Data mining tools comparison - Summary

KNIME is very easy to use and is good for preprocessing of datasets and descriptors. Personally, among the various software, I enjoy using KNIME the most. It is a pity that it is weaker in its model building and validation portion. Hopefully the next major version of KNIME will address these issues.

RapidMiner has a very large set of operators, which makes it very suitable for comparing different machine learning/statistical methods. It is also very good for model building and validation. However, the learning curve for the software is rather steep.

Weka (KnowledgeFlow) is somewhat in between KNIME and RapidMiner. Like RapidMiner, it has quite a large number of components and like KNIME, it is relatively simple to use. However, it is not able to perform all the functions that are available in RapidMiner and its graphical user interface is not as friendly as KNIME.

TANAGRA is similar to RapidMiner in terms of the layout for representing an experimental procedure. However it has significantly less operators than RapidMiner. My initial impression of it is that it should be quite good for performing QSAR experiments. However, after using it, it seems like it is lacking in several important features.

Orange is similar to Weka (KnowledgeFlow) in terms of layout. However, like TANAGRA, it seems to be lacking in some important features for QSAR experiments.

A missing feature in all these software is the ability to perform parallel computing, either through job distribution among different computers in the network or through the use of all the cores in multi-core CPUs.

Table 1 shows a comparison of the five software for performing procedures that are widely used in QSAR experiments. The best software appears to be RapidMiner. At a first glance, Weka seems to be redundant since RapidMiner has incorporated most of its algorithms.
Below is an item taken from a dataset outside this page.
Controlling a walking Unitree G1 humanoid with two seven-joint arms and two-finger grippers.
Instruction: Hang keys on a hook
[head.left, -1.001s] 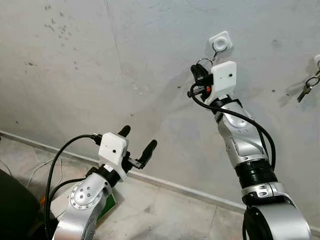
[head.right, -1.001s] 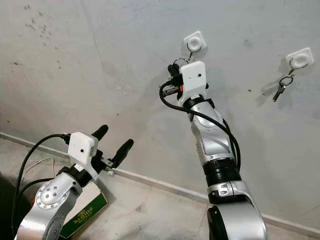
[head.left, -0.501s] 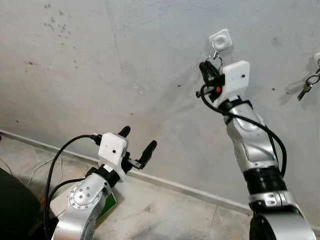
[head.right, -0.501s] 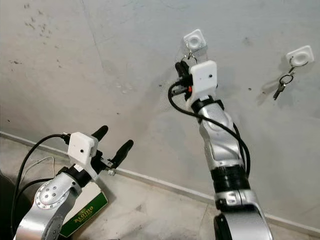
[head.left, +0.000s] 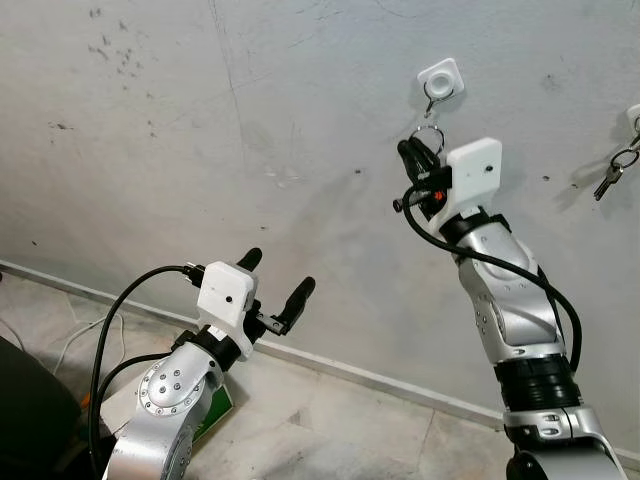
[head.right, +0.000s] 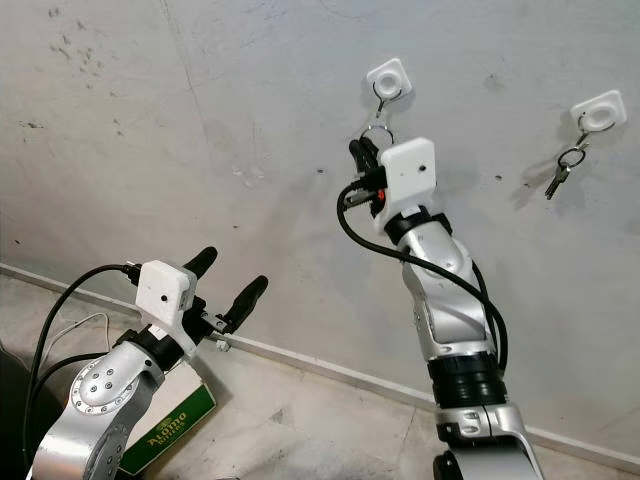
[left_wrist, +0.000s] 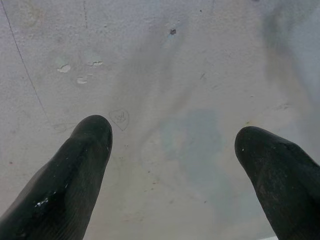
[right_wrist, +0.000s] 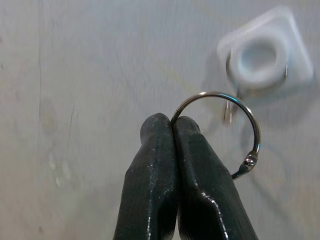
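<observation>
Keys' ring (right_wrist: 235, 135) is pinched between the closed fingertips of the right gripper (right_wrist: 172, 125), just below the hook (right_wrist: 227, 112), so a misaligned lift could miss it.

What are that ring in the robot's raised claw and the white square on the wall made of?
The ring looks like polished steel: thin, silvery, with bright glints. The white square hook base looks like smooth moulded plastic, matte, though it is blurred. Its wire hook seems metal. The right gripper pinching the ring has black, finely ribbed fingers, probably rubbery plastic.
</observation>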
However, it still contains some algorithms, especially in the area of descriptor selection, which are not available in other software. Although TANAGRA and Orange are the worst performing software among the five, they do have their own merits. For instance, TANAGRA has an interesting collection of statistical tests while Orange has some interesting prototypes like MeSH Term Browser. Personally, I will invest my time to learn KNIME, RapidMiner, and Weka well, and will use these three software for my future research work.

Table 1: Comparison of the four software for performing procedures that are widely used in QSAR experiments.

Procedure KNIME RapidMiner Weka TANAGRA Orange
Partitioning of dataset into training and testing sets. Pass (but limited partitioning methods) Pass (but limited partitioning methods) Pass (but limited partitioning methods) Pass (but limited partitioning methods) Pass (but limited partitioning methods)
Descriptor scaling Pass Pass Fail (cannot save parameters for scaling to apply to future datasets) Fail (cannot save parameters for scaling to apply to future datasets) Fail (no scaling methods)
Descriptor selection Fail (no wrapper methods) Pass Pass (but is not part of KnowledgeFlow) Fail (wrapper methods valid for logistic regression only) Fail (no wrapper methods)
Parameter optimization of machine learning/statistical methods Fail (not automatic) Pass Fail (not automatic) Fail (not automatic) Fail (not automatic)
Model validation using cross-validation and/or independent validation set Pass (but limited error measurement methods) Pass Pass (but cannot save model so have to rebuild model for every future dataset) Fail (cannot validate independent validation set) Pass (but cannot save model so have to rebuild model for every future dataset)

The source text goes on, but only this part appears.